**PROBLEM:** Where an image occurs, skip it and print the rest of the records verbatim.

++++ PROVIDED INFORMATION

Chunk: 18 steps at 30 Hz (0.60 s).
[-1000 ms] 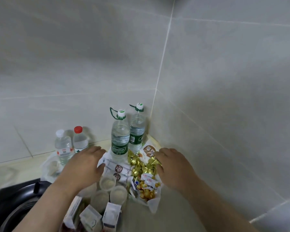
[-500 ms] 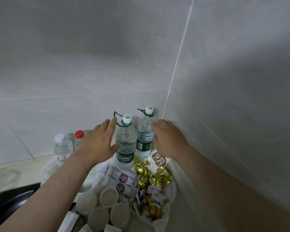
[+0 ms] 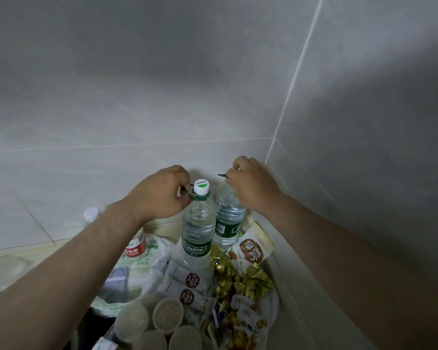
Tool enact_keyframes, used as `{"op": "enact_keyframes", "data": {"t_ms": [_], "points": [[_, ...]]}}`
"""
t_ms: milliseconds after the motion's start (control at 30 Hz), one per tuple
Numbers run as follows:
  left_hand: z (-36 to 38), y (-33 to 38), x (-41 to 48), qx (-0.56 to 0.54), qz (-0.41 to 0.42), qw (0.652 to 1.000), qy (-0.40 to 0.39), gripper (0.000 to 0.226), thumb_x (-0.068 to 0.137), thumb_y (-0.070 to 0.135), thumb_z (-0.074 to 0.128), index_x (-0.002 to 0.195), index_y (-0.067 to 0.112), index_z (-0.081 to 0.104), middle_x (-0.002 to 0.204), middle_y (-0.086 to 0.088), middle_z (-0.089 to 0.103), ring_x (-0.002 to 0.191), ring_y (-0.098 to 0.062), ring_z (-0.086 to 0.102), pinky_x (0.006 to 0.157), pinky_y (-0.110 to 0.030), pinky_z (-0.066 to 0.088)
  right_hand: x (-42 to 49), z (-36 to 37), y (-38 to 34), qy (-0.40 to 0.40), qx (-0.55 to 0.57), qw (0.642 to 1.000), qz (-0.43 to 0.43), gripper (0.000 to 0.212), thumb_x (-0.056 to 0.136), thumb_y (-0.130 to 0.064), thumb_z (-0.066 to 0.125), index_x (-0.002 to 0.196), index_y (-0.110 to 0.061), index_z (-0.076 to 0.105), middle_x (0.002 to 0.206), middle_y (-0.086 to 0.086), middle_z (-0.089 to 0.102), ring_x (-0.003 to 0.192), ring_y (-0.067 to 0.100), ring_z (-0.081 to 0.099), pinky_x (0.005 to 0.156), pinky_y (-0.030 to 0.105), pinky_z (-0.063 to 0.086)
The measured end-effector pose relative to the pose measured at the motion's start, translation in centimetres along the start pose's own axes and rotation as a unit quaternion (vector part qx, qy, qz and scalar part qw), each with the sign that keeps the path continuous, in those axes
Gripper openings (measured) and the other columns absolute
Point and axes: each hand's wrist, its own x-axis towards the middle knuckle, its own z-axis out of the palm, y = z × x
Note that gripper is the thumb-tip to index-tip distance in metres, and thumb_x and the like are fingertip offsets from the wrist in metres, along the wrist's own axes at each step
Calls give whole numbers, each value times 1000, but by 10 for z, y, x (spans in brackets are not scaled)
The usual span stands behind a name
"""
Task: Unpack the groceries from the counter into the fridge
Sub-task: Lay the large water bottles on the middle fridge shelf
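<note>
Head view: left hand (image 3: 159, 195) fingers curled, pinching green carry loop (image 3: 189, 194) of Cestbon water bottle (image 3: 197, 231). Right hand (image 3: 250, 188) pinches second bottle (image 3: 229, 221) strap (image 3: 222, 175). Both bottles upright on counter (image 3: 8, 257), in wall corner. I'd hook deeper and lift straight, clear of gold candies (image 3: 238, 279).

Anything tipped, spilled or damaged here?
Nothing stands out. Left green-labelled clear plastic bottle and right green-labelled clear plastic bottle stand upright; left hand and right hand each pinch a green carry loop. No spill visible.
</note>
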Motion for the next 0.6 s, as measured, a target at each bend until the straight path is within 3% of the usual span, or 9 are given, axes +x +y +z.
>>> {"op": "enact_keyframes", "data": {"t_ms": [67,133,200,267,400,467,600], "points": [[5,4,5,-71,-37,997,-1,21,73,37,67,75,20,56,87,3,59,79,-20,61,71,-35,51,-2,2,3,14,-11,1000,0,15,93,-18,64,102,-8,70,107,15,58,93,34,54,68,41,52],[11,9,9,-156,-91,984,5,30,74,31,80,89,17,58,93,3,62,81,-17,63,72,-29,52,-2,2,5,-8,-17,1000,9,30,94,-18,63,123,-12,64,121,15,56,103,35,52,76,40,51],[20,12,11,-193,-123,974,-6,43,73,25,84,107,18,58,101,5,63,83,-14,63,69,-16,49,0,2,5,-52,4,998,33,49,96,-22,59,143,-15,46,136,14,48,117,34,47,92,44,49],[33,15,12,-220,-146,964,12,41,74,24,84,108,20,62,100,7,68,86,-10,64,71,-12,47,1,5,2,-75,85,988,102,66,96,-25,60,152,-15,28,149,12,41,132,30,42,107,41,42],[56,16,0,-379,-227,895,55,31,72,15,85,97,26,70,94,4,74,90,-14,69,87,-34,56,2,19,-5,-11,285,918,274,73,89,-25,71,150,-18,30,142,1,51,122,18,54,98,28,43],[66,17,-5,-412,-239,878,50,40,70,14,86,104,26,69,95,6,74,91,-11,70,88,-32,55,0,30,-8,28,376,867,327,61,85,-24,75,138,-20,46,123,-10,58,106,9,59,91,28,46],[76,25,0,-451,-260,850,81,48,68,12,87,109,18,65,93,4,73,84,-5,69,76,-19,53,-3,43,-9,30,513,773,372,34,82,-26,78,113,-22,63,102,-10,70,92,4,66,77,22,51]]}}
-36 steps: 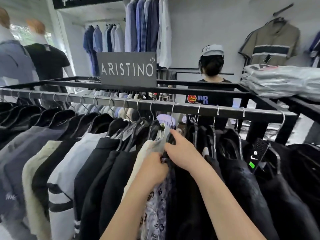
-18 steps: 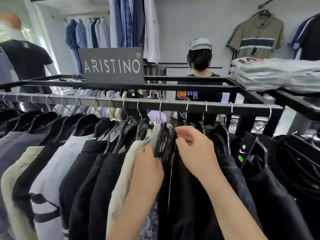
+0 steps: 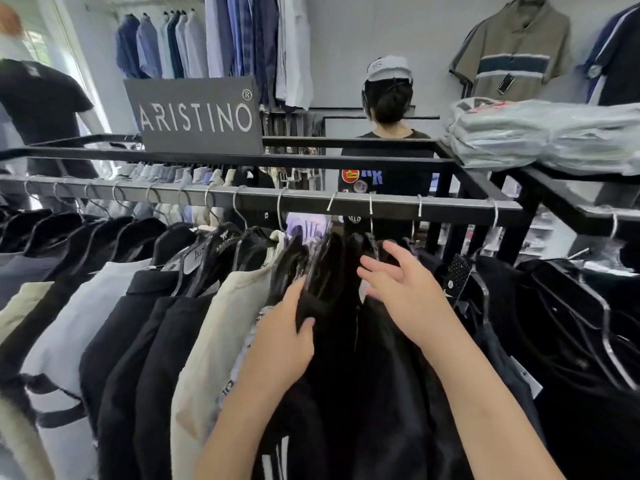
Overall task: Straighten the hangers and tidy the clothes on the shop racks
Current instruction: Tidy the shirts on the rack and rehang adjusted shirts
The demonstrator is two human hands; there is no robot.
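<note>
On the grey rail [image 3: 304,202], midway along the row, I see the left hand [image 3: 284,341] gripping the shoulder of a black garment [image 3: 329,268], thumb curled over the fabric. The right hand [image 3: 405,292] has its fingers spread and loose, resting against the next black top [image 3: 391,358] just beside it.
</note>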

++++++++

**REPLY:**
Chunk: 18 steps at 30 Hz (0.60 s).
[-1000 ms] 
[-500 ms] 
[+0 ms] 
Tool enact_keyframes, used as `{"op": "enact_keyframes", "data": {"t_ms": [_], "points": [[_, ...]]}}`
"""
t_ms: milliseconds after the motion's start (control at 30 Hz), one per tuple
Numbers run as follows:
  left_hand: z (-36 to 38), y (-33 to 38), x (-41 to 48), qx (-0.56 to 0.54), qz (-0.41 to 0.42), qw (0.652 to 1.000), qy (-0.40 to 0.39), gripper (0.000 to 0.226), thumb_x (-0.068 to 0.137), thumb_y (-0.070 to 0.135), thumb_z (-0.074 to 0.128), index_x (-0.002 to 0.195), index_y (-0.067 to 0.112), index_z (-0.081 to 0.104), middle_x (-0.002 to 0.204), middle_y (-0.086 to 0.088), middle_z (-0.089 to 0.103), ring_x (-0.002 to 0.191), ring_y (-0.098 to 0.062), ring_z (-0.086 to 0.102), pinky_x (0.006 to 0.157), pinky_y (-0.110 to 0.030), pinky_z (-0.066 to 0.088)
  right_hand: x (-42 to 49), z (-36 to 37), y (-38 to 34), qy (-0.40 to 0.40), qx (-0.55 to 0.57), qw (0.642 to 1.000), qz (-0.43 to 0.43), gripper (0.000 to 0.212), thumb_x (-0.056 to 0.136), thumb_y (-0.130 to 0.064), thumb_z (-0.066 to 0.125), index_x (-0.002 to 0.196), index_y (-0.110 to 0.061), index_z (-0.076 to 0.105), middle_x (0.002 to 0.206), middle_y (-0.086 to 0.086), middle_z (-0.089 to 0.102), ring_x (-0.003 to 0.192), ring_y (-0.067 to 0.100), ring_z (-0.081 to 0.099), pinky_x (0.005 to 0.156), pinky_y (-0.030 to 0.105), pinky_z (-0.063 to 0.086)
The measured end-effector pose relative to the pose measured at the motion's start, translation in centimetres along the start pose's own axes and rotation as a unit quaternion (vector part qx, qy, qz and scalar part qw), each with the sign that keeps the path continuous, in those axes
Gripper openings (measured) and the other columns absolute
Point and axes: each hand's wrist, its own x-axis towards the middle knuckle, its own z-axis out of the palm, y = z × x
Note that gripper is the thumb-tip to index-tip distance in metres, and thumb_x and the like are fingertip offsets from the wrist in metres, along the wrist's own axes at each step
Calls give whole numbers, each value times 1000, but by 10 for z, y, x (spans in brackets are not scaled)
The usual span stands behind a name
"""
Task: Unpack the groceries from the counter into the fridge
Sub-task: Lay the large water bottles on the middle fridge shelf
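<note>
Head view: left hand (image 3: 159, 195) fingers curled, pinching green carry loop (image 3: 189, 194) of Cestbon water bottle (image 3: 197, 231). Right hand (image 3: 250, 188) pinches second bottle (image 3: 229, 221) strap (image 3: 222, 175). Both bottles upright on counter (image 3: 8, 257), in wall corner. I'd hook deeper and lift straight, clear of gold candies (image 3: 238, 279).

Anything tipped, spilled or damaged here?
Nothing stands out. Left green-labelled clear plastic bottle and right green-labelled clear plastic bottle stand upright; left hand and right hand each pinch a green carry loop. No spill visible.
</note>
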Motion for the next 0.6 s, as measured, a target at each bend until the straight path is within 3% of the usual span, or 9 are given, axes +x +y +z.
>>> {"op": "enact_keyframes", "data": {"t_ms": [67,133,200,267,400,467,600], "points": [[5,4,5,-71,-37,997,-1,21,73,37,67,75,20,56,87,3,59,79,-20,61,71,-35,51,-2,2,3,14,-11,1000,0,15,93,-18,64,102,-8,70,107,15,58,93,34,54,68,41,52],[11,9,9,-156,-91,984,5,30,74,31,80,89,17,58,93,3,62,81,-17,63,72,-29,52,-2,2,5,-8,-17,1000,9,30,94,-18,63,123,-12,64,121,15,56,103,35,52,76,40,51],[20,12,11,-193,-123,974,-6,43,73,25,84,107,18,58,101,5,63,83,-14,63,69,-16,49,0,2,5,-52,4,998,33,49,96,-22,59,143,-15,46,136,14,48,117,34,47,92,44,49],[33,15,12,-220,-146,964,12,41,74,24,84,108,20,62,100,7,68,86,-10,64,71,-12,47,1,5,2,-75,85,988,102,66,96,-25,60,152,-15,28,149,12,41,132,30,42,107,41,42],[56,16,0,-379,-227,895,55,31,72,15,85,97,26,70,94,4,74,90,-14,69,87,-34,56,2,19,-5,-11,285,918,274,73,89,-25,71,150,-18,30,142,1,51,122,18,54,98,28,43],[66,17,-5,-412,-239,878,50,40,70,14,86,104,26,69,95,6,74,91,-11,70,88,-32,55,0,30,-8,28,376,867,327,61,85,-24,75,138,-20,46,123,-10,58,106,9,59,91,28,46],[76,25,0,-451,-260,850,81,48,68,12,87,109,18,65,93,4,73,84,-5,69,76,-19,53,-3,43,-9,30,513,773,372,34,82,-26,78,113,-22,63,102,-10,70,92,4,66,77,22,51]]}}
-36 steps: 
-18 steps: 
+0 steps: 
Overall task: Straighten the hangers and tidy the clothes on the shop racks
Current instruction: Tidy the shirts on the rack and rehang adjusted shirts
The demonstrator is two human hands; there is no robot.
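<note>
On the grey rail [image 3: 304,202], midway along the row, I see the left hand [image 3: 284,341] gripping the shoulder of a black garment [image 3: 329,268], thumb curled over the fabric. The right hand [image 3: 405,292] has its fingers spread and loose, resting against the next black top [image 3: 391,358] just beside it.
</note>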

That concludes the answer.